Task details
Write out, word for word, the part of the listing below that opens with the line containing "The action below" and closes with the line containing "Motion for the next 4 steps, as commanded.", keeping both of those lines and adding no others.

#####

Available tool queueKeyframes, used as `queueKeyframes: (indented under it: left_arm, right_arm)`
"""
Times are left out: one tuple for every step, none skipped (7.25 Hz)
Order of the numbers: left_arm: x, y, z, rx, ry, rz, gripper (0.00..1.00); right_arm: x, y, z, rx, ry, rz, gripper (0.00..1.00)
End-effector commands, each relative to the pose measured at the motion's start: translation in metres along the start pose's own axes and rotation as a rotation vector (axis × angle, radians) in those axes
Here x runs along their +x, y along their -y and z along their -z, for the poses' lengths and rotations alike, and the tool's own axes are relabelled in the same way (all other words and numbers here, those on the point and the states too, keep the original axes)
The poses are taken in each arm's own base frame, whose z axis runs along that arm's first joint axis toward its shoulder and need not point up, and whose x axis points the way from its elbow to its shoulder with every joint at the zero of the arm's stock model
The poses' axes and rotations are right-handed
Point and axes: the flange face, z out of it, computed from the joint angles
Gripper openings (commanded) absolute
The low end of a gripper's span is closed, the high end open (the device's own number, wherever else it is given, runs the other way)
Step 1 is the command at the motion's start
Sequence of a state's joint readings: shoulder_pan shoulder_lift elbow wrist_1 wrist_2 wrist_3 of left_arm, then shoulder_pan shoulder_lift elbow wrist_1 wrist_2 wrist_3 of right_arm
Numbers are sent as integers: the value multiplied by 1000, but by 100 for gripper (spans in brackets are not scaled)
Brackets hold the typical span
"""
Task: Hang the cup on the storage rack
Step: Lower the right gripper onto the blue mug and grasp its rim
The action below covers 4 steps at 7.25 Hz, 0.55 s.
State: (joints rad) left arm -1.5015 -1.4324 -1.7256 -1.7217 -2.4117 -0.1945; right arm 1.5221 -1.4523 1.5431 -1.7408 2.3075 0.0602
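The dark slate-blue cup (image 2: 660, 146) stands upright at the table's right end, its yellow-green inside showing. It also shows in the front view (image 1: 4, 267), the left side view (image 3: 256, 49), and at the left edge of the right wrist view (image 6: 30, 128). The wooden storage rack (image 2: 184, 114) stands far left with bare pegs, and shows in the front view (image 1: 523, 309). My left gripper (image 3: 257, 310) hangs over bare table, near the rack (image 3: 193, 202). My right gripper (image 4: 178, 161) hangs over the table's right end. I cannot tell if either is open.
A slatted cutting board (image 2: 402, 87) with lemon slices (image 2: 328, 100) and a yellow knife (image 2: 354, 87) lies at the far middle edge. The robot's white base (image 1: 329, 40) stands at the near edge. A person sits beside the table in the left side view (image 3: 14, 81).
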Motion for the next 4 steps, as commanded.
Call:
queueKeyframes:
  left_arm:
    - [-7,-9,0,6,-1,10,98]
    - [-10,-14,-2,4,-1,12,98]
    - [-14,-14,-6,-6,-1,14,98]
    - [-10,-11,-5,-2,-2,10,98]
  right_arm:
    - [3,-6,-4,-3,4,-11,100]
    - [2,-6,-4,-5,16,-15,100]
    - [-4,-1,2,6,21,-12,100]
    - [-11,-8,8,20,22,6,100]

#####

Solved exercise
The action below covers 4 steps at 7.25 Hz, 0.55 s.
State: (joints rad) left arm -1.5015 -1.4324 -1.7256 -1.7217 -2.4117 -0.1945; right arm 1.5221 -1.4523 1.5431 -1.7408 2.3075 0.0602
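The dark slate-blue cup (image 2: 660, 146) stands upright at the table's right end, its yellow-green inside showing. It also shows in the front view (image 1: 4, 267), the left side view (image 3: 256, 49), and at the left edge of the right wrist view (image 6: 30, 128). The wooden storage rack (image 2: 184, 114) stands far left with bare pegs, and shows in the front view (image 1: 523, 309). My left gripper (image 3: 257, 310) hangs over bare table, near the rack (image 3: 193, 202). My right gripper (image 4: 178, 161) hangs over the table's right end. I cannot tell if either is open.
A slatted cutting board (image 2: 402, 87) with lemon slices (image 2: 328, 100) and a yellow knife (image 2: 354, 87) lies at the far middle edge. The robot's white base (image 1: 329, 40) stands at the near edge. A person sits beside the table in the left side view (image 3: 14, 81).
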Motion for the next 4 steps, as commanded.

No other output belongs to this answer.